↓
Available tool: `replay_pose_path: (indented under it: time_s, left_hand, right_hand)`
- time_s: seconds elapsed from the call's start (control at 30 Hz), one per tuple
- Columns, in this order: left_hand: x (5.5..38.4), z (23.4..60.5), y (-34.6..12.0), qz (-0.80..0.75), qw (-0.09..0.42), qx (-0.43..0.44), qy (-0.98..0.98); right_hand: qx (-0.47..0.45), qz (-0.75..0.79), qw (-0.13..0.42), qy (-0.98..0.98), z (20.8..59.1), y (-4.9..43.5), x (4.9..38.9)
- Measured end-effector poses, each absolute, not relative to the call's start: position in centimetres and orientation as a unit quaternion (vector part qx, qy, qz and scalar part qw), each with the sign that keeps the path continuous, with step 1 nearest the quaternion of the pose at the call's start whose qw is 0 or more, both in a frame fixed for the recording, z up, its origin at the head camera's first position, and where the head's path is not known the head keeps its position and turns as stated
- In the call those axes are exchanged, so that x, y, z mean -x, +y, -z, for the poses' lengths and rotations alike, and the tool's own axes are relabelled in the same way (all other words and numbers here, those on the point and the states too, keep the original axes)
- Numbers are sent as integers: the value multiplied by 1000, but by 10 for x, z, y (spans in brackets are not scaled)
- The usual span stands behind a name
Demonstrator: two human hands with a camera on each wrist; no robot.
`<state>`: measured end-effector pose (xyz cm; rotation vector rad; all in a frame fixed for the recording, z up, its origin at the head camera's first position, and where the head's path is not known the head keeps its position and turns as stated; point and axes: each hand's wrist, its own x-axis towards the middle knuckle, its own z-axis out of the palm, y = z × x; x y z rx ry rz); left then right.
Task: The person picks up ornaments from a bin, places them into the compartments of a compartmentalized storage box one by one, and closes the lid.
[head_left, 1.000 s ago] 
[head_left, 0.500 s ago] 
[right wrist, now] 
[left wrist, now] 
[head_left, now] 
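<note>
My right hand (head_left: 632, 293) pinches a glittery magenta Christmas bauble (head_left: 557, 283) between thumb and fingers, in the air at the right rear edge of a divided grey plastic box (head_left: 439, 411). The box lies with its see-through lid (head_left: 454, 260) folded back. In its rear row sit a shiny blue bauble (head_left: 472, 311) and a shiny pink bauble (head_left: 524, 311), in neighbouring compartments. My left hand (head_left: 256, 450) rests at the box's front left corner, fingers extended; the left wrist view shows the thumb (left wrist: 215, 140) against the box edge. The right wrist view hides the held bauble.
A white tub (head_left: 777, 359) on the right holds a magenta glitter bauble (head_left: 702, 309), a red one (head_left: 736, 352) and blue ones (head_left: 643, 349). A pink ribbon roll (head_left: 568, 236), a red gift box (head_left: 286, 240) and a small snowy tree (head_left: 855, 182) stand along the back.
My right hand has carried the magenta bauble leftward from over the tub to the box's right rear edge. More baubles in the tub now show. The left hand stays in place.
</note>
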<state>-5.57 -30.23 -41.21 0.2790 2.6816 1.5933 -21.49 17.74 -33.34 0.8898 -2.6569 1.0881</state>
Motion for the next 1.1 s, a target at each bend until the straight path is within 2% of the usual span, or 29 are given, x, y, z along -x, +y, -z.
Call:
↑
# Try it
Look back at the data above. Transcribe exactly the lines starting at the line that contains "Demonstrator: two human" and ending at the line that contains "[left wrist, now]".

# Result of the task
Demonstrator: two human hands with a camera on each wrist; no robot.
`<state>`: measured end-effector pose (xyz cm; rotation vector rad; all in a frame fixed for the recording, z up, its origin at the head camera's first position, and where the head's path is not known the head keeps its position and turns as stated; point and axes: each hand's wrist, its own x-axis towards the middle knuckle, its own z-axis out of the palm, y = z × x; x y z rx ry rz); left then right.
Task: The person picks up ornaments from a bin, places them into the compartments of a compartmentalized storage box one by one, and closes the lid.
[head_left, 1.000 s ago] 
[head_left, 0.500 s ago] 
[right wrist, now] 
[left wrist, now] 

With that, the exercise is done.